Talk still cheap – ECB writes the check again

Lots of talk, particularly from Germany about the ECB not writing the check, due to (errant) inflation concerns.

But to no avail. In fact, with the Rubicon crossing decision to haircut Greek bonds 50% for the private sector’s holdings, expect the check writing to continue to intensify.

And expect economies to continue to slow under the pressure of continuing austerity demands that also work to make their deficits higher.

From today’s headlines:

Italian Bonds Advance as ECB Purchases Debt; French, Belgian Spreads Widen
A Successor, Picked by a Tainted Hand
EU Lowers Euro-Region Growth Forecasts
Italy’s Senate Speeds Austerity Vote
Merkel’s Party May Adopt Euro-Exit Clause in Platform, CDU’s Barthle Says
Greek President to Meet Party Leaders as Unity Aim in Disarray

Italian Bonds Advance as ECB Purchases Debt; French, Belgian Spreads Widen

By Paul Dobson

November 10 (Bloomberg) — Italian government bonds rose as the European Central Bank was said to purchase the securities and after the nation sold the maximum amount of one-year bills on offer at an auction.

The advance pushed the yield on 10-year securities below 7 percent. Italy’s senate is set to vote tomorrow on a package of austerity measures designed to clear the way for establishing a new government and restore confidence in Europe’s second-biggest debtor. The nation sold 5 billion euros ($6.8 billion) of bills at an average yield of 6.087 percent, up from 3.570 percent on similar-maturity securities sold last month.

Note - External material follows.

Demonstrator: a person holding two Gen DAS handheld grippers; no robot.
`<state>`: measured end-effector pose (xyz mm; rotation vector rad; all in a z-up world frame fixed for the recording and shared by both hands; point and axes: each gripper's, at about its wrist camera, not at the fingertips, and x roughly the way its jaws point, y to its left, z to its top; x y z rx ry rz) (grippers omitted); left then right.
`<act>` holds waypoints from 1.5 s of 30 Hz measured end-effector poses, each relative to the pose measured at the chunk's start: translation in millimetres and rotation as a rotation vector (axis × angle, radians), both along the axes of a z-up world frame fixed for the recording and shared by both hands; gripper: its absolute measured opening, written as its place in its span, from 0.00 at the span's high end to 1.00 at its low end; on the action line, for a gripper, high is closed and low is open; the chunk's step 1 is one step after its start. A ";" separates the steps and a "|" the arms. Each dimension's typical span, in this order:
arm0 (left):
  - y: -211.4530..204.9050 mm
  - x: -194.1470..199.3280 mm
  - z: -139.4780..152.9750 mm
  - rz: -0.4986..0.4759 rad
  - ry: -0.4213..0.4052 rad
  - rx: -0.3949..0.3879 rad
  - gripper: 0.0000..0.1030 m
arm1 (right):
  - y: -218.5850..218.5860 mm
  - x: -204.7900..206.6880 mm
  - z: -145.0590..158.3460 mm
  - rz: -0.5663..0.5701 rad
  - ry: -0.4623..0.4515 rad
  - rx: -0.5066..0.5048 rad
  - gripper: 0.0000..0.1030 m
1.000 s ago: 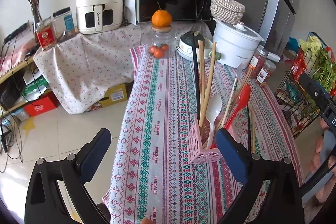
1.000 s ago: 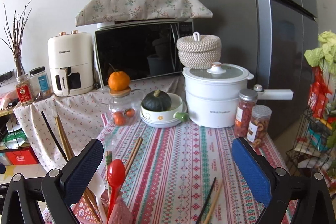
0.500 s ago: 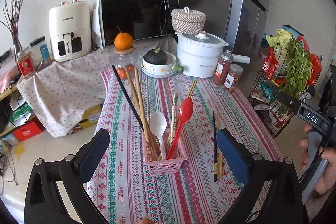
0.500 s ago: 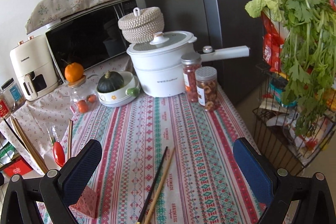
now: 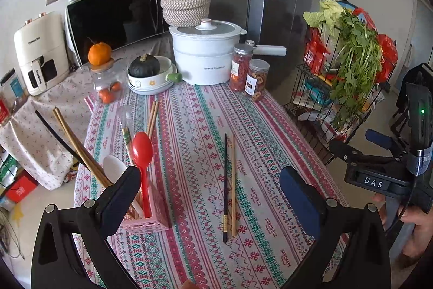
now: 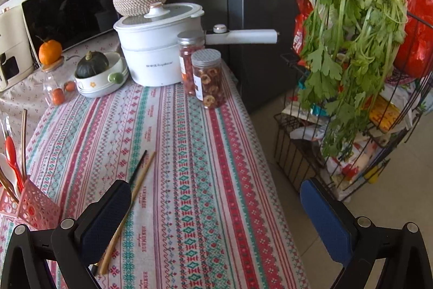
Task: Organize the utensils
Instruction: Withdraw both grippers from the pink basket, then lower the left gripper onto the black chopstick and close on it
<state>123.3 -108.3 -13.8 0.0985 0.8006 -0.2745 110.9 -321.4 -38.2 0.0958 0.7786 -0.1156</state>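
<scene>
A pink perforated utensil basket [image 5: 151, 221] stands on the patterned tablecloth at the near left. It holds a red spoon [image 5: 142, 151], a white spoon [image 5: 113, 169] and several chopsticks [image 5: 78, 148]. A black chopstick [image 5: 225, 186] and a wooden chopstick [image 5: 233, 186] lie side by side on the cloth to its right. My left gripper [image 5: 211, 194] is open and empty above them. My right gripper [image 6: 216, 210] is open and empty; the loose chopsticks [image 6: 135, 180] pass by its left finger, and the basket [image 6: 29, 207] is at its far left.
At the table's far end stand a white pot [image 5: 205, 56], two snack jars [image 5: 249, 75], a bowl with a dark squash [image 5: 148, 72] and a glass jar topped by an orange [image 5: 104, 72]. A wire rack of greens [image 6: 351, 72] stands right of the table.
Both views have swung to the right. The basket now sits at the left of each view, and the loose chopstick pair lies between my left gripper's fingers. Both grippers stay open.
</scene>
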 end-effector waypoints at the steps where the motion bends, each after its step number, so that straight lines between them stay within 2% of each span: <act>1: -7.4 5.8 -3.7 -0.003 0.016 0.000 0.00 | -3.0 2.6 -6.1 -0.003 0.033 -0.006 0.00; 7: -45.9 51.3 -40.8 -0.001 0.137 0.035 0.00 | -28.3 15.8 -37.7 -0.045 0.185 -0.035 0.00; 11: -56.7 81.4 -70.2 0.044 0.180 0.101 0.01 | -43.8 21.4 -49.4 -0.062 0.227 -0.028 0.00; 14: -57.4 104.5 -91.1 0.045 0.227 0.094 0.16 | -52.2 25.6 -52.2 -0.066 0.233 -0.013 0.00; 16: -56.5 119.3 -106.5 0.042 0.282 0.063 0.36 | -54.5 28.2 -53.7 -0.062 0.237 -0.006 0.00; 22: -59.6 152.3 -144.8 0.046 0.380 0.024 0.71 | -53.2 34.1 -57.2 -0.041 0.245 0.002 0.00; 26: -59.6 167.5 -162.6 0.047 0.433 -0.021 0.77 | -49.3 36.6 -58.2 -0.021 0.247 0.008 0.00; 31: -66.2 177.0 -179.3 0.033 0.464 -0.010 0.78 | -42.9 37.6 -59.1 -0.002 0.247 0.005 0.01; 32: -67.0 177.8 -179.3 0.036 0.450 -0.004 0.78 | -41.9 37.9 -59.4 0.000 0.248 0.003 0.01; 35: -72.3 177.2 -182.0 0.021 0.442 0.056 0.84 | -39.3 39.1 -60.5 0.001 0.253 -0.002 0.01; 37: -74.7 175.5 -183.0 0.015 0.437 0.108 0.95 | -38.2 39.3 -61.4 0.001 0.255 -0.006 0.01; 40: -69.5 168.7 -180.4 0.023 0.439 0.097 0.95 | -37.0 40.2 -62.6 -0.005 0.259 -0.008 0.01; 45: -59.3 139.6 -156.4 -0.007 0.370 0.069 0.95 | -35.3 39.7 -61.4 -0.020 0.258 0.010 0.01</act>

“Together with reported ECB buying, this auction result should support further Italy outperformance,” said Luca Jellinek, head of European interest-rate strategy at Credit Agricole Corporate and Investment Bank in London.

The yield on two-year Italian government notes slid 55 basis points to 6.66 percent at 9:43 a.m. London time. The 2.25 percent securities due November 2013 rose 0.915, or 9.15 euros per 1,000-euro face amount, to 92.205.

The ECB bought Italian government bonds, according to five people familiar with the transactions, who declined to be identified because the deals are confidential. It also bought Spanish securities, two of the people added. The ECB was not immediately available for comment when contacted by telephone.